In the case of spouses and civil partners, it is important to consider whether the provision made by will makes ‘reasonable financial provision’ for the survivor. The court has power under the I(PFD)A 1975 to make an order redistributing the deceased’s estate (see para 2.2). The survivor is entitled to reasonable financial provision irrespective of whether or not it is required for maintenance. A life interest or other occupation right (see para 14.3.2) may not be regarded as reasonable (see Iqbal v Ahmed [2011] EWCA Civ 900, Berger v Berger [2013] EWCA Civ 1305).

14.2 Points relevant to all testamentary gifts of land

Typically, the family home represents a major asset in most estates and is probably the asset carrying most value. Whilst in many wills it may not need to be dealt with as a separate gift because the whole estate is being given to one person or a class of people, in others it may be the subject of specific provision. Exactly what type of provision will depend on the circumstances and this is considered at para 14.3, but all gifts of land, and particularly the family home, share some common features.

14.2.1 Description

As with any specific gift it is important to describe the property with sufficient certainty. In the case of residential property, the full postal address usually suffices supported by the registered title number (though by no means essential) if there is one. In the case of other property, again the property address and any title number should suffice but sometimes more might be needed. For example, the gift might be of agricultural land with an unregistered title but described in the title deeds by Ordnance Survey numbers and/or a statement of its area.

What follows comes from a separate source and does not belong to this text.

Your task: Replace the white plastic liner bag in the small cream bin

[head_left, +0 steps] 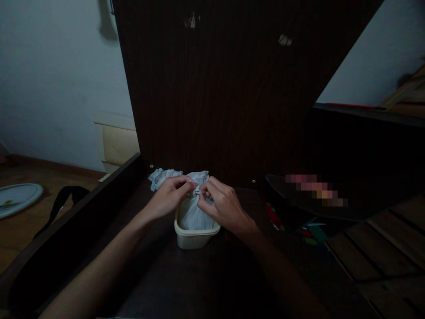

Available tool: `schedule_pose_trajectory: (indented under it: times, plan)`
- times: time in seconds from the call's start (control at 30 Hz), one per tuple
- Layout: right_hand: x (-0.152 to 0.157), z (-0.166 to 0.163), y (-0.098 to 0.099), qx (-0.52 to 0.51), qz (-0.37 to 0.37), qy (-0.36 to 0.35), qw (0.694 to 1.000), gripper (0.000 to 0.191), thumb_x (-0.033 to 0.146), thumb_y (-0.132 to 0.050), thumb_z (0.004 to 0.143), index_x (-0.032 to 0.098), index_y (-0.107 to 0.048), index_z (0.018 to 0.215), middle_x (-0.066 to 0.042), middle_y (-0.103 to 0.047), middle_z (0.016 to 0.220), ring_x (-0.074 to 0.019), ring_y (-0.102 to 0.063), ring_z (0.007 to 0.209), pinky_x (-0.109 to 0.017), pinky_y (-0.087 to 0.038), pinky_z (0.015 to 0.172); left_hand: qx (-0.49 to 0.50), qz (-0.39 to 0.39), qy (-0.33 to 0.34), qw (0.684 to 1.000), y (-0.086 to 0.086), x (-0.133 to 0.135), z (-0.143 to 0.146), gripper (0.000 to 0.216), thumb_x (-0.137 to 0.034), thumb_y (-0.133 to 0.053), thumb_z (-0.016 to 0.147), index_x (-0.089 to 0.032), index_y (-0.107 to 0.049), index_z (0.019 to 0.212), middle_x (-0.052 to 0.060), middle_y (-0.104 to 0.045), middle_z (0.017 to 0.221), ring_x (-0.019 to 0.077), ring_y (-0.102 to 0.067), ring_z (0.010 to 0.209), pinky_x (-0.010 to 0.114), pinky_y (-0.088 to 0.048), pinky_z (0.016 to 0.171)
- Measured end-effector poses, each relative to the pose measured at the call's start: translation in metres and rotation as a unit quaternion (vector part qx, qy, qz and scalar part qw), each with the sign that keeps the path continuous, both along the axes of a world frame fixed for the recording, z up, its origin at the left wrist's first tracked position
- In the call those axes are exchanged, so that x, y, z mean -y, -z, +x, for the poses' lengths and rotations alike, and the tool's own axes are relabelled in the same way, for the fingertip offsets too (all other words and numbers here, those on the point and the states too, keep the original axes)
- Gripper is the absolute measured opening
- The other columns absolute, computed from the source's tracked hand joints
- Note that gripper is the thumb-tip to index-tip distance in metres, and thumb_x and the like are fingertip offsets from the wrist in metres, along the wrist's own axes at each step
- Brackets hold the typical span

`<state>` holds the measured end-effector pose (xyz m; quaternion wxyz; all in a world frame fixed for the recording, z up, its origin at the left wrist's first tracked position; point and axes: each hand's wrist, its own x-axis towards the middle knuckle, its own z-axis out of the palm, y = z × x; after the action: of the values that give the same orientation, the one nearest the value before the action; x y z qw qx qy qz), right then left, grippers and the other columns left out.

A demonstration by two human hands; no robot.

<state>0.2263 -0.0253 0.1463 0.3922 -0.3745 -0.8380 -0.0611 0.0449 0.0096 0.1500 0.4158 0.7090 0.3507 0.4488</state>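
Note:
A white plastic bag (pixel 196 215) sits inside a cream plastic tub (pixel 195 239), its top gathered and twisted above the rim. My left hand (pixel 174 192) pinches the gathered plastic from the left, thumb and fingers pressed together. From the right, my right hand (pixel 222 201) grips the same twisted part with bent fingers. Whether the plastic is knotted there I cannot tell, as my fingers cover much of it. Behind my left hand lies another crumpled white plastic bag (pixel 162 177), touched by neither hand as far as I can see.
The tub stands on a dark wooden surface (pixel 149 274) with a raised edge (pixel 76 221) at left. A tall dark panel (pixel 215 97) rises behind. At right lies a dark item with a blurred patch (pixel 315 190); a white round plate-like thing (pixel 20 199) is at far left.

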Motion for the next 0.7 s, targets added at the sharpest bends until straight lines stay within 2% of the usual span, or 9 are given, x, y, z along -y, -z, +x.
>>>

Whatever the nature of the property, there is no need to recite any rights, covenants and the like which may be mentioned on the title documents since these will pass with the property in any event. Similarly, there is no need to say a property is subject to an existing tenancy because it will be in any event.

14.2.2 Ademption

A specific gift fails by ademption if the subject matter is no longer part of the estate at death (see para 8.3).

A specific gift of land is at risk from ademption, whether it is the family home or an investment property, due to the likelihood of it being sold after the date of the will and replaced with a different property. Should this happen, the problem can obviously be dealt with by putting in place a codicil or making a new will which refers to the new acquisition but a better solution is to draft the initial gift in such a way that it is ademption proof.

The common way of doing this is to express the gift in the alternative.

A suitable form of wording is:

I give my freehold property Tall Trees, 56 Kings Drive, Addleton, Surrey or such property which is my principal private residence at the date of my death to …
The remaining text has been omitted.